The workers’ compensation statute, M.G.L. c. 152, § 14(3) makes it a felony for anyone who:
Knowingly makes any false or misleading statement, representation or submission…or engages in deceptive employee leasing practices for the purpose of avoiding full payment of insurance premiums.”
The violation of §14 carries a state prison sentence of up to five years or a jail sentence of “not less than six months nor more than two and one-half years” and a fine of up to ten thousand dollars. Additionally, the same statute provides that
A person found guilty of violating this section [§14(3)] shall, in all cases, upon conviction, in addition to any other punishment, be ordered to make restitution for any financial loss sustained to an aggrieved person as a result of the commission of the crime,”
The charge of larceny over $1,200 charges a felony that carries a possible state prison sentence for not more than five years and a fine of not more than twenty-five thousand dollars. Larceny of less than $1,200 charges a misdemeanor that carries up to one year in jail and a fine not to exceed $1,500.
Larceny in Massachusetts is a statutory crime that covers any type of theft or false pretense in obtaining property as defined by G.L. c. 266, § 30. The provision applicable to Mr. Kien under the statute would be:
Whoever…with intent to defraud obtains by a false pretence (sic)…the property of another as defined in this section, whether such property is or is not in his possession at the time of such conversion or secreting, shall be guilty of larceny.”

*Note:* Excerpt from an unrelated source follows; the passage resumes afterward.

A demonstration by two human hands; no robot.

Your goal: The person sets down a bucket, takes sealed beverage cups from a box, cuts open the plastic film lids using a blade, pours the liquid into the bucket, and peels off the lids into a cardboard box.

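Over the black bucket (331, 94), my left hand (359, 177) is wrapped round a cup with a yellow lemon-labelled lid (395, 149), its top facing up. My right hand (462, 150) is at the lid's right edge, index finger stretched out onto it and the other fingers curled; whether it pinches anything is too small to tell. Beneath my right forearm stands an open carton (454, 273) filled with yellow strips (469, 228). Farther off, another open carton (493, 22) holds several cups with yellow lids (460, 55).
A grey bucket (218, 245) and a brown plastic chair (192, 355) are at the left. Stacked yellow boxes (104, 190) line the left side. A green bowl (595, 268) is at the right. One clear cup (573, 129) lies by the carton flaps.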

Attorney General Departments involved in Mr. Kien’s prosecution
Assistant Attorney General Kristy Lavigne is prosecuting Mr. Kien’s indictments with the assistance of Investigator Michael Azevedo of Attorney General Healey’s Insurance and Unemployment Fraud Unit, and investigators at the Insurance Fraud Bureau.
Attorney General Healey’s Insurance and Unemployment Fraud Unit works to protect consumers and the integrity of the insurance system by investigating and prosecuting those who commit fraud against all types of insurers, including the state’s unemployment insurance and workers’ compensation systems.